*Provided data*
==========
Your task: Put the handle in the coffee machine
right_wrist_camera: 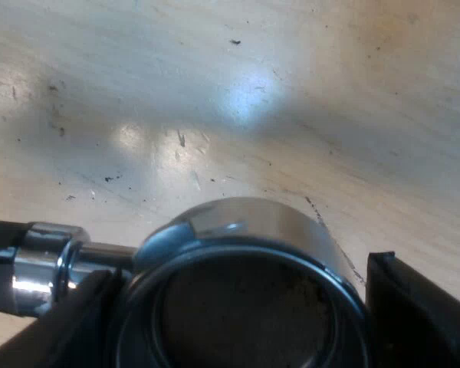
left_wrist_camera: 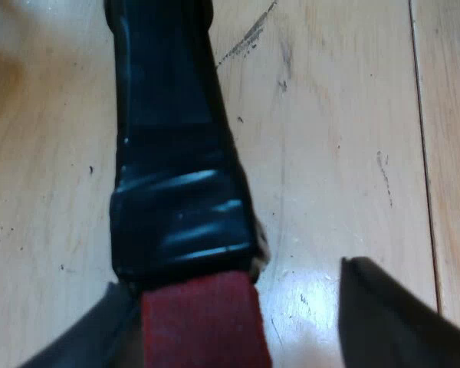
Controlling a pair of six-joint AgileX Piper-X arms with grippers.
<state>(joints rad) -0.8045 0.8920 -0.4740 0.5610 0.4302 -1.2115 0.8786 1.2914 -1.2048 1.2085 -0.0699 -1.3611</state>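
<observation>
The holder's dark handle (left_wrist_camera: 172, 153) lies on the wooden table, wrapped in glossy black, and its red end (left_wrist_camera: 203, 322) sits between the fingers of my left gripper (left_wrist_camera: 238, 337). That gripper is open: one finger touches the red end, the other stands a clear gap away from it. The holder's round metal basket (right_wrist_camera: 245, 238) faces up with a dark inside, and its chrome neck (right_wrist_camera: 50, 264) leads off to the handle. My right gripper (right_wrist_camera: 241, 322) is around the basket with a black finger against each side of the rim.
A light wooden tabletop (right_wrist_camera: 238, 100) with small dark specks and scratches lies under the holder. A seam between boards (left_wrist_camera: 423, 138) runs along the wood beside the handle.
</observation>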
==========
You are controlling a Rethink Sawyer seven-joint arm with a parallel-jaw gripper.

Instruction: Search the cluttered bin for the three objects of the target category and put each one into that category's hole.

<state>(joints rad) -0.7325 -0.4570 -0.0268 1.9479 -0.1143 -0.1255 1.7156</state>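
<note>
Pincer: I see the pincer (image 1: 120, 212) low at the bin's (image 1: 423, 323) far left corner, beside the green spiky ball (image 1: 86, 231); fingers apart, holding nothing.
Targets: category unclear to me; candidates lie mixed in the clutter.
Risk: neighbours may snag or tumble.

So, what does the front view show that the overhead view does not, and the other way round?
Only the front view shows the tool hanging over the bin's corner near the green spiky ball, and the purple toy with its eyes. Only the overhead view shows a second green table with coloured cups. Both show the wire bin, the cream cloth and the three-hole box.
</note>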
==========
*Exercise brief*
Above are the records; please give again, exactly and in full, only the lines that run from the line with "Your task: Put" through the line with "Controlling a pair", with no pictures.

*Result*
Your task: Put the handle in the coffee machine
right_wrist_camera: 
left_wrist_camera: 
Controlling a pair of six-joint AgileX Piper-X arms with grippers.

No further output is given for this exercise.